War in a less and less frozen Arctic

War in a less and less frozen Arctic

The struggle that the three great powers of the planet, the United States, China and Russia, are maintaining throughout the planet also reaches the Arctic Ocean, whose warming has accelerated in recent years, well above the global average. The three take up positions in one of the most important geopolitical scenarios, both because it holds enormous quantities of minerals and because the rapid thaw will facilitate the permanence of routes along which trade can pass uninterruptedly during all seasons. 

The last step so far has been taken by Russian President Vladimir Putin, under whose orders construction has begun at the Bolshói Kamen shipyard near Vladivostok, the largest and most powerful nuclear super-ice maker in the world. In order to reaffirm its power, this gigantic floating city of 209 meters in length and 47.7 meters in width will be called "Rossiya" (Russia), and will be the first to permanently sail the current routes of the Arctic Ocean. Helped by the progressive disappearance of the ice layer, thanks to the undeniable global warming, the "Rossiya" will be able to break up in its navigation layers superior to four meters thick, which will suppose the opening of a navigable channel around the fifty meters wide, enough size to allow the transit of merchants of great tonnage. 
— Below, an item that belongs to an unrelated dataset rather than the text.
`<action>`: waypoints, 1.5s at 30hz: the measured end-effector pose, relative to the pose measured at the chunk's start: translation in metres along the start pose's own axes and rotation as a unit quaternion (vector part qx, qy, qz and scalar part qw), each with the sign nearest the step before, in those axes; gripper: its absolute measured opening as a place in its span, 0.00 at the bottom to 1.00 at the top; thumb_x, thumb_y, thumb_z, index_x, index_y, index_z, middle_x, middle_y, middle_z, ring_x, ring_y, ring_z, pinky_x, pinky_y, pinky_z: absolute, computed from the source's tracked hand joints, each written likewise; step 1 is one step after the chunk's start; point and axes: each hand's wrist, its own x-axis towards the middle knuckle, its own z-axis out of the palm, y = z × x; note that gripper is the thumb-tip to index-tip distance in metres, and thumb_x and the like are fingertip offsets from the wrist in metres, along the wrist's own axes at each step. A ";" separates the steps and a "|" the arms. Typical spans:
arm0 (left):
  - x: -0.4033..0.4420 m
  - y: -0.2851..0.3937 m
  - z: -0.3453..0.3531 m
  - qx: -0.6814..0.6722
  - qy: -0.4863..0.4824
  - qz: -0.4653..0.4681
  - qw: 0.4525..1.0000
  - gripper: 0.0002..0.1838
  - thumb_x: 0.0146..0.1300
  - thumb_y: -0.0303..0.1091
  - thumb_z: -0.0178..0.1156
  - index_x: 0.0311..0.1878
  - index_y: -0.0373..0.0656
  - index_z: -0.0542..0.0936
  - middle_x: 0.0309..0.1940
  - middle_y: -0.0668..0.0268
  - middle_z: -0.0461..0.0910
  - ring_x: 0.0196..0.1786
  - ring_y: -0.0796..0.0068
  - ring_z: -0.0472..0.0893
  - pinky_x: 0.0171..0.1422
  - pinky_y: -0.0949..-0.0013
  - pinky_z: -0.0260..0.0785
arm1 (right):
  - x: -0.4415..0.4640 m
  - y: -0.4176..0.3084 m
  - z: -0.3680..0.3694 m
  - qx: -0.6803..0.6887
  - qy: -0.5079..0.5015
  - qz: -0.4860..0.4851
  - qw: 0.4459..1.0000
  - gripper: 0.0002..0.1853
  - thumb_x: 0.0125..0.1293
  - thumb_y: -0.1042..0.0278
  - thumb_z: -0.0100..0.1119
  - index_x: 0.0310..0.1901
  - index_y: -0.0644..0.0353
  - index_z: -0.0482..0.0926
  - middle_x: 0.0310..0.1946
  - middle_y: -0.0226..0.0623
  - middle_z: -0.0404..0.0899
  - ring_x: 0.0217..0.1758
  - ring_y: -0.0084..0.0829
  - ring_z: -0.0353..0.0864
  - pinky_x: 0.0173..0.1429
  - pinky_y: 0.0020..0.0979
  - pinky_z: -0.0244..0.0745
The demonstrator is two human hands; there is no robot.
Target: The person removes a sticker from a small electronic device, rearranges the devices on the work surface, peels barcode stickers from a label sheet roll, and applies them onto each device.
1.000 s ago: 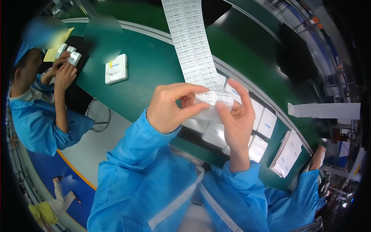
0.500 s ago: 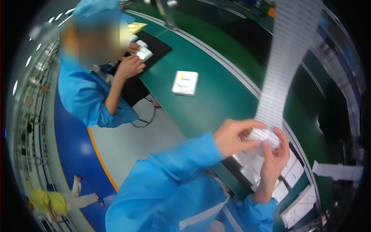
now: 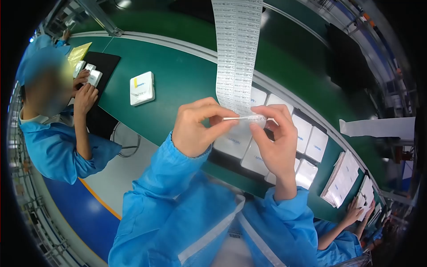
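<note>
A long strip of white printed labels (image 3: 237, 53) hangs from the top of the head view down to my hands, in two columns of small text. My left hand (image 3: 195, 124) is closed, thumb and forefinger pinching the left part of its lower end, which looks like a thin white edge. On the right part, my right hand (image 3: 278, 138) pinches between thumb and forefinger, its other fingers curled. Both hands are above several flat white boxes (image 3: 232, 146) with blue print, laid in rows on a black mat. My hands partly hide these boxes.
A single white box (image 3: 142, 88) lies on the green table (image 3: 175, 71). At left, a co-worker in blue (image 3: 62, 133) handles small white boxes on a black mat. Stacked white sheets or packs (image 3: 341, 178) lie at right, near another person's hands (image 3: 356, 211). A metal rail (image 3: 284, 89) edges the table.
My view has swung to the right, so the co-worker and lone box sit further left. The strip's lower end, bunched and curled before, now appears as a thin edge stretched between my fingers.
</note>
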 end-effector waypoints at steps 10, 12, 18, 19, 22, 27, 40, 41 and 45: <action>0.004 -0.006 -0.001 0.025 0.000 0.024 0.999 0.10 0.55 0.28 0.77 0.29 0.33 0.85 0.21 0.60 0.78 0.22 0.73 0.76 0.26 0.68 0.64 | 0.004 0.003 0.007 -0.090 0.007 -0.102 0.991 0.10 0.58 0.79 0.71 0.43 0.64 0.87 0.37 0.34 0.71 0.42 0.26 0.72 0.46 0.27 0.69; 0.005 -0.004 -0.002 0.039 -0.007 0.031 0.999 0.10 0.54 0.28 0.77 0.28 0.33 0.84 0.20 0.61 0.78 0.21 0.72 0.75 0.26 0.68 0.63 | 0.002 0.006 0.008 -0.067 0.011 -0.096 0.993 0.09 0.60 0.79 0.70 0.42 0.65 0.87 0.37 0.34 0.72 0.42 0.26 0.73 0.46 0.26 0.69; 0.006 -0.018 -0.025 0.139 0.083 0.064 0.985 0.09 0.55 0.28 0.77 0.30 0.34 0.84 0.21 0.62 0.77 0.22 0.71 0.73 0.26 0.67 0.63 | 0.002 0.004 -0.011 0.040 0.099 -0.076 0.991 0.02 0.65 0.82 0.65 0.39 0.71 0.84 0.37 0.37 0.77 0.39 0.24 0.74 0.46 0.25 0.69; 0.007 -0.020 -0.032 0.167 0.098 0.046 0.980 0.07 0.57 0.25 0.74 0.32 0.33 0.85 0.24 0.62 0.79 0.25 0.73 0.75 0.29 0.69 0.65 | -0.003 0.007 -0.016 0.008 0.098 -0.053 0.994 0.02 0.65 0.82 0.65 0.38 0.71 0.83 0.36 0.36 0.77 0.39 0.23 0.73 0.45 0.24 0.69; 0.008 -0.036 -0.048 0.231 0.109 0.034 0.966 0.04 0.60 0.23 0.71 0.38 0.34 0.86 0.29 0.61 0.83 0.29 0.73 0.79 0.33 0.72 0.68 | -0.016 0.021 -0.030 -0.049 0.097 -0.006 0.994 0.02 0.66 0.80 0.64 0.36 0.70 0.82 0.33 0.34 0.78 0.36 0.22 0.74 0.44 0.23 0.68; -0.001 -0.057 -0.036 0.271 0.072 0.044 0.959 0.14 0.62 0.21 0.68 0.51 0.39 0.85 0.35 0.60 0.86 0.37 0.68 0.84 0.42 0.68 0.75 | -0.029 0.038 -0.030 -0.154 0.105 0.047 0.981 0.03 0.65 0.78 0.66 0.35 0.69 0.82 0.30 0.34 0.78 0.35 0.21 0.75 0.42 0.24 0.70; -0.008 -0.035 0.007 0.262 -0.269 0.154 0.914 0.47 0.40 0.32 0.83 0.69 0.44 0.74 0.67 0.49 0.67 0.69 0.46 0.70 0.68 0.49 0.69 | -0.062 0.025 -0.054 -0.295 -0.003 0.009 0.955 0.32 0.52 0.80 0.71 0.62 0.64 0.73 0.53 0.49 0.77 0.58 0.49 0.80 0.64 0.39 0.75; -0.008 -0.041 0.013 0.242 -0.305 0.156 0.908 0.50 0.38 0.33 0.83 0.70 0.44 0.73 0.67 0.48 0.67 0.70 0.44 0.69 0.69 0.49 0.68 | -0.062 0.022 -0.052 -0.308 -0.033 0.017 0.951 0.37 0.51 0.80 0.72 0.66 0.62 0.70 0.58 0.51 0.72 0.63 0.52 0.75 0.68 0.42 0.72; -0.014 -0.050 0.020 0.255 -0.296 0.164 0.906 0.53 0.37 0.33 0.84 0.71 0.43 0.70 0.66 0.49 0.68 0.69 0.44 0.70 0.69 0.51 0.70 | -0.070 0.020 -0.051 -0.339 -0.122 0.042 0.932 0.49 0.47 0.80 0.77 0.73 0.58 0.63 0.69 0.53 0.60 0.73 0.58 0.63 0.74 0.46 0.67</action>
Russia, which has already had its submariners plant their flag on the Arctic seabed in order to reaffirm its claims to sovereignty, understands that the fleet of large nuclear icebreakers that it will inaugurate with the launching of the "Rossiya" in 2027, will ensure it has the capacity to direct international navigation in these waters and make its dominance a practical reality. 

Marketing about Greenland

The United States has long seen the play coming. That is why last summer, in the midst of some international hilarity, President Donald Trump sought to buy Greenland from Denmark, whose 2.2 million km2 make it the largest island in the world, situated halfway between America and Europe. The fact that the Danish Prime Minister, Mette Fredriksen, described the White House's claim as absurd caused Trump to cancel the official visit he had planned to make to Copenhagen, but did not make him give up his claims of greater dominance or influence over the island. 

It was precisely in April of this year, at the height of the pandemic, that the United States and the highly autonomous Greenland signed an agreement whereby Washington would invest 83 million crowns (11 million euros) in various infrastructures on the island.  The agreement, described by Greenland's Prime Minister Kim Kielsen as "the embodiment of a constructive relationship with the United States", was a shot in the arm for the Danish Parliament, which accused Washington of being an unfair ally, sowing dissent and causing divisions.

In any case, the United States does not want to be surprised. It already has a base in Thule, north-east Greenland, the only one of its kind inside the Arctic Circle, which is capable of detecting ballistic missiles, all the more useful now that the various Russian-American treaties on the non-proliferation of nuclear weapons have expired. This base is complemented by another, located near Nuuk, the capital of Greenland, where Washington has just opened its first consulate on the island, and which is expected to be equipped with a renewed infrastructure. 

Like Russia's ambition to mine the Arctic seabed, the United States intends to take over the uranium, zinc, rare earths and gold that lie beneath Greenland's surface, which has been 80 per cent covered by a thick permanent ice sheet but is also melting rapidly as a result of global warming. 

From Alaska to the Arctic Silk Road

This is not, by the way, the first time that the United States has tried to buy Greenland. It already tried, with an offer of 100 million gold dollars, at the end of the Second World War, long before Copenhagen granted the 57,000 Inuit who inhabit it the great autonomy they enjoy today. He was luckier in 1867, when he paid Russia $25 million for the then immense sea of ice that was Alaska, and in 1917, when he paid Denmark $60 million in exchange for the Virgin Islands, which he would turn into a famous tax haven. 

China, the other great power in discord, although its territory is very distant from these polar ice caps, proclaims itself to be a "Near Arctic State", a not at all subtle denomination, which does not hide at all its claims to have something to say in such a geopolitical scenario. Its planetary project of the New Silk Road would also have Arctic ramifications, since the disappearance of the ice barrier, until now at least during half the year, would facilitate its trade, the weapon that Beijing considers decisive to achieve and make prevail its hegemony.